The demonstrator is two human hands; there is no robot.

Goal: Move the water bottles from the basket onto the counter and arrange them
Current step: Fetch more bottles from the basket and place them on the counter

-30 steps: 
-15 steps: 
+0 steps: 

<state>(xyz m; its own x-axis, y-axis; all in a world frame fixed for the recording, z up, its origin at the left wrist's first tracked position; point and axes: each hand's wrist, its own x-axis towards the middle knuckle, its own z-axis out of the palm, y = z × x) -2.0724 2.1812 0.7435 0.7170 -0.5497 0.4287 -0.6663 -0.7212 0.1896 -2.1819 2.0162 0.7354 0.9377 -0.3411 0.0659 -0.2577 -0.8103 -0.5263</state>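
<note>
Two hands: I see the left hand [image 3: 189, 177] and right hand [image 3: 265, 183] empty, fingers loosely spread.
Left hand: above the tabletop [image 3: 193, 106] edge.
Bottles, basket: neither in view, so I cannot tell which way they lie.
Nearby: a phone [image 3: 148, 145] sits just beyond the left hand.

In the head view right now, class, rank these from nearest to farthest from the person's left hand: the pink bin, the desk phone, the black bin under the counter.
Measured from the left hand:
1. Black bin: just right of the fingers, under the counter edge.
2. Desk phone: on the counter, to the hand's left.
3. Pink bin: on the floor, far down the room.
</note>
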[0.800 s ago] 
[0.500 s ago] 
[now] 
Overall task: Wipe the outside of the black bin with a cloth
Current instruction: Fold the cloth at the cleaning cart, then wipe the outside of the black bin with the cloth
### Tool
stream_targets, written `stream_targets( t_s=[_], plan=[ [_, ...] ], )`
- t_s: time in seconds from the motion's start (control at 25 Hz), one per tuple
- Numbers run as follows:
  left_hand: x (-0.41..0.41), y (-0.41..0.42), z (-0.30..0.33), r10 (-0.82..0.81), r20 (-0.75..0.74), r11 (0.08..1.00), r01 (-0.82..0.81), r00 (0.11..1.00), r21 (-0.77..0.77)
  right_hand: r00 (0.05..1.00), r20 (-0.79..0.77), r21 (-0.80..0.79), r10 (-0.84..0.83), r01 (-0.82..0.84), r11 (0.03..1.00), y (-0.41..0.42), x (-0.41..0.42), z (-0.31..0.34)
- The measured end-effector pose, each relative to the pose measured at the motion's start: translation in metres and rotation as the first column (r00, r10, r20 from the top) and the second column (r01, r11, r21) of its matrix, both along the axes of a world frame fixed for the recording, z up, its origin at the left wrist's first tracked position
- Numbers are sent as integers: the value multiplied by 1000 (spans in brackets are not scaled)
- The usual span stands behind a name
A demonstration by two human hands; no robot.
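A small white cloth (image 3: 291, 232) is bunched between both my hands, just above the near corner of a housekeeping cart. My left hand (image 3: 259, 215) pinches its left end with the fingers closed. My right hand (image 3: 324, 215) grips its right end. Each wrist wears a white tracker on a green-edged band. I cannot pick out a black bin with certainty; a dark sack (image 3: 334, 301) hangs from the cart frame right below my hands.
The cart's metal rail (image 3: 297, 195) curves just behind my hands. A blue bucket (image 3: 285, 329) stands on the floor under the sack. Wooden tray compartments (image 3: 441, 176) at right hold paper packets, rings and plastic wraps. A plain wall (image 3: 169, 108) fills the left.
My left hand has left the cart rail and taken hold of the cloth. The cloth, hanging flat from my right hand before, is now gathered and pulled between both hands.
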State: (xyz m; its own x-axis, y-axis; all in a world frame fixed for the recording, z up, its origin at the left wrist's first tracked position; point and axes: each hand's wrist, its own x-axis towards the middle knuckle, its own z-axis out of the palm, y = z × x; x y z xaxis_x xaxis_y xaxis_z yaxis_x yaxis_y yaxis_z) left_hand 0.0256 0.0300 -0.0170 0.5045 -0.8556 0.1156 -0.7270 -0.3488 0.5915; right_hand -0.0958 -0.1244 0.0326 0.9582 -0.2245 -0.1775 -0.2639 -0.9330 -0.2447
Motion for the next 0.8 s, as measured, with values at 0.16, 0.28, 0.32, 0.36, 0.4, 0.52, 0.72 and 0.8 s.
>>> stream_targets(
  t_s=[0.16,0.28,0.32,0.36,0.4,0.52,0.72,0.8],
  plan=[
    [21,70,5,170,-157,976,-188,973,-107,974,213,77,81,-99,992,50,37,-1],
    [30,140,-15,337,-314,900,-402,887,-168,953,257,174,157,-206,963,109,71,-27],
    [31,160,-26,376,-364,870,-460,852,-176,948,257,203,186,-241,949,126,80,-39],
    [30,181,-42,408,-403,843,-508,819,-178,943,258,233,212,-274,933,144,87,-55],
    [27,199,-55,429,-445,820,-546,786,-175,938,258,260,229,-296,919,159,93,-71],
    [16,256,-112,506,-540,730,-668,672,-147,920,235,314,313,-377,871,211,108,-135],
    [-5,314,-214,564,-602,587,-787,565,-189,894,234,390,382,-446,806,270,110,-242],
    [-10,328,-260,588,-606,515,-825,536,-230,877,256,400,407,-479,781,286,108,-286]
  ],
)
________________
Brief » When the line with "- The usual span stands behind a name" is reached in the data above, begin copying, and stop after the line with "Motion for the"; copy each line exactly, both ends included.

Task result »
- The usual span stands behind a name
A demonstration by two human hands; no robot.
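A small white cloth (image 3: 291, 232) is bunched between both my hands, just above the near corner of a housekeeping cart. My left hand (image 3: 259, 215) pinches its left end with the fingers closed. My right hand (image 3: 324, 215) grips its right end. Each wrist wears a white tracker on a green-edged band. I cannot pick out a black bin with certainty; a dark sack (image 3: 334, 301) hangs from the cart frame right below my hands.
The cart's metal rail (image 3: 297, 195) curves just behind my hands. A blue bucket (image 3: 285, 329) stands on the floor under the sack. Wooden tray compartments (image 3: 441, 176) at right hold paper packets, rings and plastic wraps. A plain wall (image 3: 169, 108) fills the left.
My left hand has left the cart rail and taken hold of the cloth. The cloth, hanging flat from my right hand before, is now gathered and pulled between both hands.
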State: (xyz m; its own x-axis, y-axis; all in a world frame fixed for the recording, z up, its origin at the left wrist's first tracked position; point and axes: each hand's wrist, its own x-axis towards the middle knuckle, its own z-axis out of the palm, y = z × x; x y z xaxis_x xaxis_y xaxis_z yaxis_x yaxis_y yaxis_z) left_hand 0.0256 0.0300 -0.0170 0.5045 -0.8556 0.1156 -0.7270 -0.3488 0.5915; right_hand -0.0958 -0.1244 0.0326 0.9582 -0.2245 -0.1775 -0.2639 -0.9330 -0.2447
Motion for the next 0.8 s, as measured, with values at 0.16, 0.28, 0.32, 0.36, 0.4, 0.52, 0.72 and 0.8 s.

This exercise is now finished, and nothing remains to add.